The gcp_cas plugin uses the Certificate Authority from Google Cloud Platform, known as "Certificate Authority Service" (CAS),
to generate intermediate signing certificates for SPIRE Server.
The plugin has a mandatory root_cert_spec section. It is used to specify which CAs are used for signing intermediate CAs as well as being part of the trusted root bundle. If it matches multiple CAs, the earliest expiring CA is used for signing.
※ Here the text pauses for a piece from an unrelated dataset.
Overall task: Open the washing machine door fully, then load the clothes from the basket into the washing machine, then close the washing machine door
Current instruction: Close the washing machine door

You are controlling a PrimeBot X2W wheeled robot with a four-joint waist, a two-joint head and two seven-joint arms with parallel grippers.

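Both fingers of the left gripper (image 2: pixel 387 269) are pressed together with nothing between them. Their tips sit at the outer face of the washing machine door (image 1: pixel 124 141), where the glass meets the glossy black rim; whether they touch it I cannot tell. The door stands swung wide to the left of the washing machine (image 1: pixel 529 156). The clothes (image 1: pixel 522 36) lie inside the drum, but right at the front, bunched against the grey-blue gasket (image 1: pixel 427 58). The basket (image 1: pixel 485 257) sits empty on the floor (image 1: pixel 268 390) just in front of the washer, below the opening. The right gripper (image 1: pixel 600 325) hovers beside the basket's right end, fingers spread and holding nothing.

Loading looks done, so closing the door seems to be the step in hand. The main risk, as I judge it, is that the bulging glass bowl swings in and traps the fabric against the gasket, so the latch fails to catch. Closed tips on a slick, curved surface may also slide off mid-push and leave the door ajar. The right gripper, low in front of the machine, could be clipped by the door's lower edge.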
"root_cert_spec" requires the following attributes:
| Configuration | Description |
|---|---|
| project_name | Project in GCP that has the root CA certificate |
| region_name | The name of the region within GCP |
| ca_pool | The name of the CA Pool that has the root CA certificate |
| label_key | Label key - value pair is used to filter and select the relevant certificate |
| label_value | Label key - value pair is used to filter and select the relevant certificate |
##Sample configuration:
UpstreamAuthority "gcp_cas" {
plugin_data {
root_cert_spec {
project_name = "MyProject"
region_name = "us-central1"
ca_pool = "mypool"
label_key = "myapp-identity-root"
label_value = "true"
}
}
}The plugin retrieves the CAs in GCPs that are in ENABLED state and match the root cert spec parameters specified in the plugin configuration. Among the matching certificates, the CA with the earliest expiry time is selected and used to create and sign an intermediate CA. The trust bundle contains the root CAs of all the CAs in GCP that matched the root_cert_spec label
- Steady state: Config label matches CA X and CA Y in CAS; plugin has been signing with CA X and all agents are trusting CA X and CA Y.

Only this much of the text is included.